The task:
Search the material below for the word "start". Copy every line where it is found.

------------

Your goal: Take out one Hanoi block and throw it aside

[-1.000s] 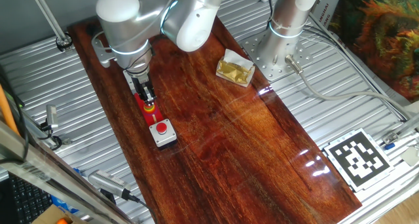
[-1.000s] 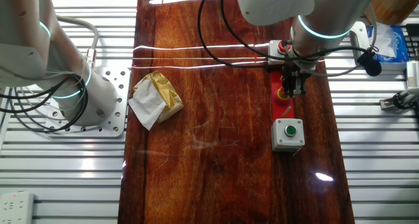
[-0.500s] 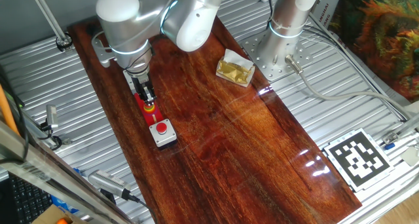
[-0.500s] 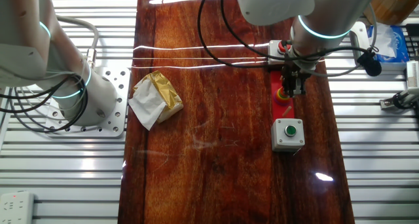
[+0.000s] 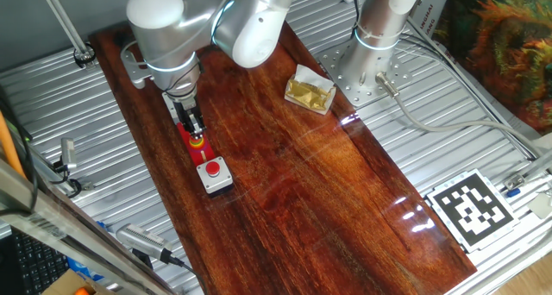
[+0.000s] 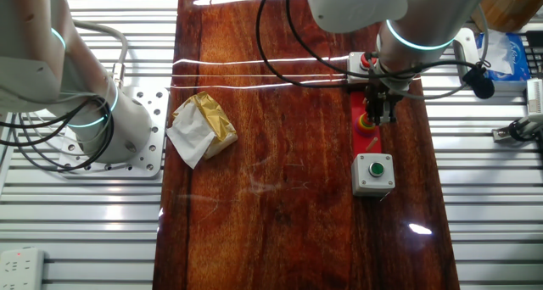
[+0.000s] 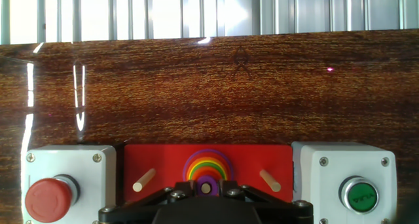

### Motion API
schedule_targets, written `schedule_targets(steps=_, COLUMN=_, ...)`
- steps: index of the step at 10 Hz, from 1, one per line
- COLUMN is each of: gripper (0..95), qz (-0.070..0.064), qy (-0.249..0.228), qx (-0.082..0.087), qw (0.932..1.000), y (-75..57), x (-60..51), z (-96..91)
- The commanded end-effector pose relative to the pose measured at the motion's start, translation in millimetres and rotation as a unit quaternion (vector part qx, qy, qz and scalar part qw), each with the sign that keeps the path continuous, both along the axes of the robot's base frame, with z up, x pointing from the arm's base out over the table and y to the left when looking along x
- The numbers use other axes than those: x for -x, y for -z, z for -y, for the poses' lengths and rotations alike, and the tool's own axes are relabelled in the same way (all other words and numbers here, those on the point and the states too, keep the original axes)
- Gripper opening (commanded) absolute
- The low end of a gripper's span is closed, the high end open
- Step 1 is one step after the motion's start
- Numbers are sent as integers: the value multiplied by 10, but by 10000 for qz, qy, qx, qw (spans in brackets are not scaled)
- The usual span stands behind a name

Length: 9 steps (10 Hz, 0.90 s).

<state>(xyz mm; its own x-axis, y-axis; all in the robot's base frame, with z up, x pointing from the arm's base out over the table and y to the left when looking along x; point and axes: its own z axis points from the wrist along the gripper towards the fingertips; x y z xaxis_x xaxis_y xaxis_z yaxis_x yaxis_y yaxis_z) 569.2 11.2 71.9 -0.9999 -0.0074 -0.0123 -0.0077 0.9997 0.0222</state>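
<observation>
Trouble I expect is a bad pinch: the Hanoi block (image 7: 206, 187) is tiny, and the wider rainbow discs (image 7: 207, 169) sit right under it on the centre peg of the red base (image 7: 157, 164), so closing low could drag two up. It looks like a purple-magenta ring, topmost of the stack, midway between the base's two bare pegs. My gripper (image 7: 207, 196) hangs directly over the base; I cannot tell how far apart the fingers stand, or whether they grip anything.

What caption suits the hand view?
Gripper poised over the purple Hanoi block topping a rainbow stack, between red button box and green button box.
</observation>
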Motion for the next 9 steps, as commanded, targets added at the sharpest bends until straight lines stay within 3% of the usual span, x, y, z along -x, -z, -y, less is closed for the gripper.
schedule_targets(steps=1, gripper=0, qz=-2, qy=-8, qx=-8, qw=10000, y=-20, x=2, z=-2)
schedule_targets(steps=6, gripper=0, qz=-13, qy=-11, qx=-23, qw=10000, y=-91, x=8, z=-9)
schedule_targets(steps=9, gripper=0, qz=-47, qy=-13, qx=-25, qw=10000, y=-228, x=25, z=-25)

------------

Task answer:
- The commanded end-effector pose relative to the pose measured at the motion's start, translation in millimetres and rotation as a unit quaternion (vector part qx, qy, qz and scalar part qw), each with the sign that keeps the path continuous, both along the axes of the robot's base frame, with z up, x pointing from the arm's base out over the table and y to the left when looking along x
- Step 1 is one step after the motion's start

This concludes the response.